Je me rappelais, certaines fois avec une acuité presque trop vive, cette morosité profonde qui m’avait pris pour ne plus me laisser tranquille, au sortir de l’enfance – cet été d’une insupportable lenteur que j’avais passé à dormir jusqu’à midi, à traîner dans les centres d’achats, la tête vide, à errer dans les rues de ma banlieue jusqu’à ce que mes bras et ma nuque soient couverts de coups de soleil. J’avais l’impression de m’être brusquement réveillé pour m’apercevoir que tout ce qui m’entourait – ce milieu si consciencieusement défini dans lequel j’avais grandi et où j’avais toujours pu me fondre – m’était étranger, n’avait rien à m’offrir, ou en tous cas rien qui pouvait me donner la force d’affronter chaque jour la lumière la tête haute. Je ressentais en permanence une douleur au ventre, comme un affamé.
une seule chose ⭐⭐⭐ dans le labyrinthe ⭐⭐⭐⭐.5 pure fucking Armageddon ⭐⭐⭐.5 un morceau de bois ⭐⭐⭐.5 la dernière fille ⭐⭐⭐⭐ danny ⭐⭐⭐⭐ nous serons tous guéris ⭐⭐⭐⭐⭐ lascaux, ou le jour des vidanges ⭐⭐
Nous serons tous guéris, c’est 9 nouvelles (dont quelques-unes ressemblent davantage à des micro-romans et sont plus longues que certaines œuvres de Marguerite Duras *tousse tousse* La pute de la côte normande *tousse*) qui partagent le même imaginaire, le même univers des arts, tournant autour de la musique, du cinéma ou de la littérature.

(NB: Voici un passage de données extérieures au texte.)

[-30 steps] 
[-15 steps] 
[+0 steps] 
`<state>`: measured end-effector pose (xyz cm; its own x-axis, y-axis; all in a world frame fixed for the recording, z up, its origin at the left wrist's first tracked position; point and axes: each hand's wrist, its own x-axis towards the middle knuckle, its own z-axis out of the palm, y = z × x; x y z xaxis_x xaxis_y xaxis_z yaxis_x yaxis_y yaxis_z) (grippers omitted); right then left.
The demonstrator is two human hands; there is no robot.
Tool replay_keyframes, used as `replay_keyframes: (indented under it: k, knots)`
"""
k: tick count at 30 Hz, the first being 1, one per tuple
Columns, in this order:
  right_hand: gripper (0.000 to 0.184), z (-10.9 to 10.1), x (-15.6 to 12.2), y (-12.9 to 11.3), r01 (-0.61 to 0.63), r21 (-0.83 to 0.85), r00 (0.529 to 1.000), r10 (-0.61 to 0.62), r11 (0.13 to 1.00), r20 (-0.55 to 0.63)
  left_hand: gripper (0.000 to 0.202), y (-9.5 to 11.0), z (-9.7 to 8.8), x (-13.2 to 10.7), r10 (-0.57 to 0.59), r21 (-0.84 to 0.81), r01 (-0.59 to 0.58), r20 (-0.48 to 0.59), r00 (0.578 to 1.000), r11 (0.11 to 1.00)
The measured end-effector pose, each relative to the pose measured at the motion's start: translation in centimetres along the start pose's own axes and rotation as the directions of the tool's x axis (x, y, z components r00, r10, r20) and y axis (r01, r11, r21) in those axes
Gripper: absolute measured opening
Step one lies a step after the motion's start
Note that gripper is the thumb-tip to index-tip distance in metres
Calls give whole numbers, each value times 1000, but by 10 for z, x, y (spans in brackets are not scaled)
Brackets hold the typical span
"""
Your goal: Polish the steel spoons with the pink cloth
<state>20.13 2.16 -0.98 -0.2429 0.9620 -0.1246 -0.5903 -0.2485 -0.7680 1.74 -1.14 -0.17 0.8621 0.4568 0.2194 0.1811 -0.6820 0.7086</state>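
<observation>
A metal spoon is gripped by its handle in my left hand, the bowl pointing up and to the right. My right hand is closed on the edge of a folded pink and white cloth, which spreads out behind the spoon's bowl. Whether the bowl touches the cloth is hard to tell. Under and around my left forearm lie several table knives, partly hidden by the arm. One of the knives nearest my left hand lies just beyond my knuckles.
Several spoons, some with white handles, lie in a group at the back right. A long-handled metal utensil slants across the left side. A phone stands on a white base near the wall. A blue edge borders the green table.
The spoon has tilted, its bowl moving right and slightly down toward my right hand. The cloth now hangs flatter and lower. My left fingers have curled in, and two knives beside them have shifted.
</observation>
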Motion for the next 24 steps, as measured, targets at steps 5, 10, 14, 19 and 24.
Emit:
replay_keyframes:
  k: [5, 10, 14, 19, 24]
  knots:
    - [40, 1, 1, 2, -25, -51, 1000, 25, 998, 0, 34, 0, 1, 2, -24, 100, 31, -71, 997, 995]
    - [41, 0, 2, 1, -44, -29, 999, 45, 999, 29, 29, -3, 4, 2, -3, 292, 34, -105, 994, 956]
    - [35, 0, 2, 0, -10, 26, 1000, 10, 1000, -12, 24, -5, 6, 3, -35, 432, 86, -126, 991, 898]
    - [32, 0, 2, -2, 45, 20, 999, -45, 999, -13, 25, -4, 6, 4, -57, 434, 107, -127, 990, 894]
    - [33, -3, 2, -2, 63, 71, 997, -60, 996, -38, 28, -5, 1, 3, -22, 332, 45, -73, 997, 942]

Comme ce serait trop long de toutes les aborder, voici mes 3 préférées: La dernière fille, qui reprend les codes du cinéma d'horreur pour parler de survivalisme. Dans le labyrinthe, qui présente ce que l'intelligence artificielle sera bientôt (est sûrement déjà) en mesure de faire et tout ce que ça a de terrifiant. Nous serons tous guéris, qui montre ce qu'est la vie après des études (et des désillusions) littéraires.
“Et si, au cours de la fin de semaine, je me trouve à penser à Catherine, à sa maladie, je sais que je ne serai pas triste. J’ai beau avoir mes moments de mélancolie, comme tout le monde, je suis un optimiste. Je suis convaincu qu’un jour, peu importe les circonstances, nous serons tous guéris.”